Instructions to follow — Examine each line of the data. Copy those that contain the string "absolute".

###

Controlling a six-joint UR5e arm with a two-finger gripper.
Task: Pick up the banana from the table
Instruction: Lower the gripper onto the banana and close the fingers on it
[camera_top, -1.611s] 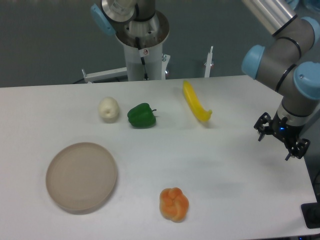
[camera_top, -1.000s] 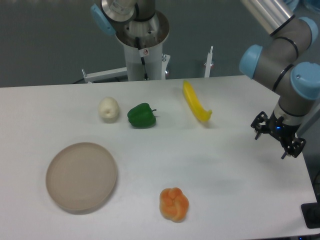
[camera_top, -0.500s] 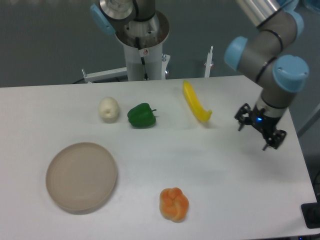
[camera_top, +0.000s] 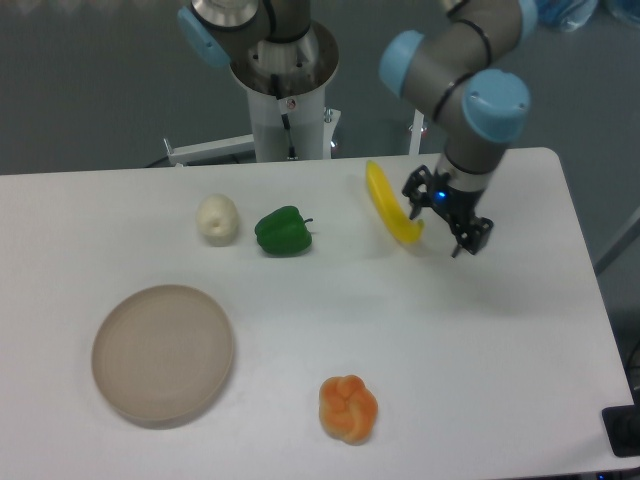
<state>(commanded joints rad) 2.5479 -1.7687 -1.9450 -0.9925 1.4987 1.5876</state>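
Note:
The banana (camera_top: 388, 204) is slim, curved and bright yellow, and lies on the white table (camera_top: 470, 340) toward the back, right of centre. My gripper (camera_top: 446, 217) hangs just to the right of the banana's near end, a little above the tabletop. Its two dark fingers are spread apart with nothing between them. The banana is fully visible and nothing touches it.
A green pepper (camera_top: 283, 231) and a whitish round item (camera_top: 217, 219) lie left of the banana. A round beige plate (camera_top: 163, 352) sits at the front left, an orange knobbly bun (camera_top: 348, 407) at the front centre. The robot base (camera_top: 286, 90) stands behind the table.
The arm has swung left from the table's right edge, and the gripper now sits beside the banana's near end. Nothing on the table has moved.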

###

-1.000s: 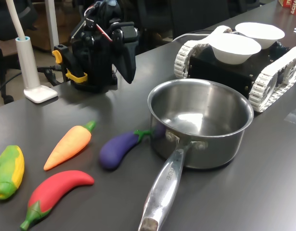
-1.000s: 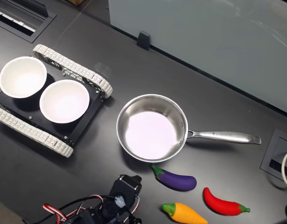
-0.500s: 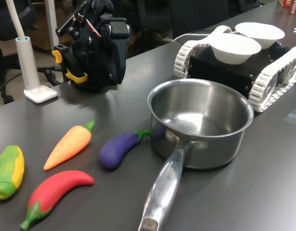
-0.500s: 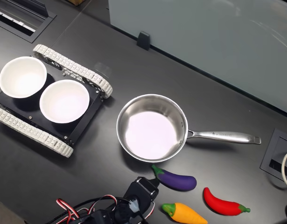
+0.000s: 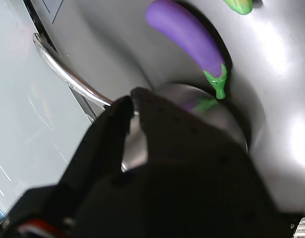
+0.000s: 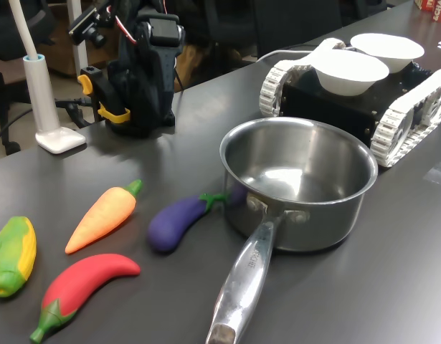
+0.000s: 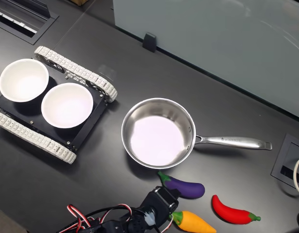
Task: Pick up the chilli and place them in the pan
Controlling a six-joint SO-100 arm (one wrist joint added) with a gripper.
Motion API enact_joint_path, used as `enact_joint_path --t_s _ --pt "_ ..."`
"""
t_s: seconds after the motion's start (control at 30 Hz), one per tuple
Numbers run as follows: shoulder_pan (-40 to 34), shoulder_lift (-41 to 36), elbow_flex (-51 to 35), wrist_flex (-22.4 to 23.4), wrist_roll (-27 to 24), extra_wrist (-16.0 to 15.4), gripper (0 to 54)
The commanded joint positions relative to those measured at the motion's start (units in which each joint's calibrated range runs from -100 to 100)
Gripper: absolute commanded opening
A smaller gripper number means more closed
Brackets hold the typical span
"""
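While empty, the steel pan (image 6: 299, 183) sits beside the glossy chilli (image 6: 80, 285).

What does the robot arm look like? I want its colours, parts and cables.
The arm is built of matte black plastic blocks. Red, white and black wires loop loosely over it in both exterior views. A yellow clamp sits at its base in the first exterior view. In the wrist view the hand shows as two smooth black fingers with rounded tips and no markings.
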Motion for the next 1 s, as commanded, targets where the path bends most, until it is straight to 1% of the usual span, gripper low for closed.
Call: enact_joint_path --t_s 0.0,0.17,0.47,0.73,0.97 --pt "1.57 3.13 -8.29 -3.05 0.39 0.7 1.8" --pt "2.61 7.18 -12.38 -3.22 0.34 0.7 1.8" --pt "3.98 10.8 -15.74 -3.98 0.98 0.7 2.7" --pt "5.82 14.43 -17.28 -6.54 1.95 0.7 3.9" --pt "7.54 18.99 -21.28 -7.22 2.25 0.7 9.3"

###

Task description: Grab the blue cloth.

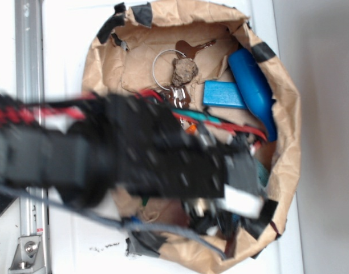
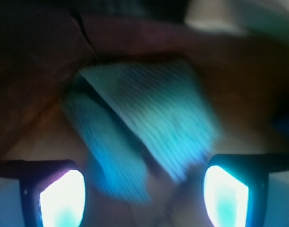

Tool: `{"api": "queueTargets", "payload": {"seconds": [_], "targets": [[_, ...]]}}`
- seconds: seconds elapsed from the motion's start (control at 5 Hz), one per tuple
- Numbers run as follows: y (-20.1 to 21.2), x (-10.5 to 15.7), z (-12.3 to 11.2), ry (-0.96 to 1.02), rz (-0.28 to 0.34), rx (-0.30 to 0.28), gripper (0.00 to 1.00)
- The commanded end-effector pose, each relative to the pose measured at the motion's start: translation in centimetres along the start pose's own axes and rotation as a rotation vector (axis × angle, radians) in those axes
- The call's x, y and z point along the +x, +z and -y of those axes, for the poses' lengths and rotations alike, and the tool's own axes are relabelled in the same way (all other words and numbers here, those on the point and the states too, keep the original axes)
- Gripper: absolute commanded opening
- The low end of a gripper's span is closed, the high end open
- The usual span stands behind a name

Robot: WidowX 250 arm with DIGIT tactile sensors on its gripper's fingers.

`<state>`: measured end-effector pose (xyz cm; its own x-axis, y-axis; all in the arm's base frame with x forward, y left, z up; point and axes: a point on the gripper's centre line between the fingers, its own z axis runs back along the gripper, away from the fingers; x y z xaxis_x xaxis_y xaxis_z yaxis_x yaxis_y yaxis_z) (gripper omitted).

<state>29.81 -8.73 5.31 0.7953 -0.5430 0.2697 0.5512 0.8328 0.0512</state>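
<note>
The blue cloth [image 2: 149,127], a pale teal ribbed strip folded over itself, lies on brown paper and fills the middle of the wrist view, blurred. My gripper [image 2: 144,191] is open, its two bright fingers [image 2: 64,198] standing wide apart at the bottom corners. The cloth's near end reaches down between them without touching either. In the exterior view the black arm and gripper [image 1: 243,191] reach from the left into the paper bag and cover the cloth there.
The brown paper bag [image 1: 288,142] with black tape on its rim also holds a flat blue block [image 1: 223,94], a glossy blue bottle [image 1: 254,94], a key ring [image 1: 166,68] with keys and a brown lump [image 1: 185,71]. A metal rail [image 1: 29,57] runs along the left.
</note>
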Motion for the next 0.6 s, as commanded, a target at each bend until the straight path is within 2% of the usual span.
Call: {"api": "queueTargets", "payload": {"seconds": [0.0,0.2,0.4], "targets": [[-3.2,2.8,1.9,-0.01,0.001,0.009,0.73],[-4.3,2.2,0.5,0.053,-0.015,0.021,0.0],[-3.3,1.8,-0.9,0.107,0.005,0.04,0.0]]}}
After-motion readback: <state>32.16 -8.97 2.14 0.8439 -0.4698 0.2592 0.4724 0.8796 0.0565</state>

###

Solution to the exercise —
Gripper: absolute commanded opening
- Gripper: absolute commanded opening

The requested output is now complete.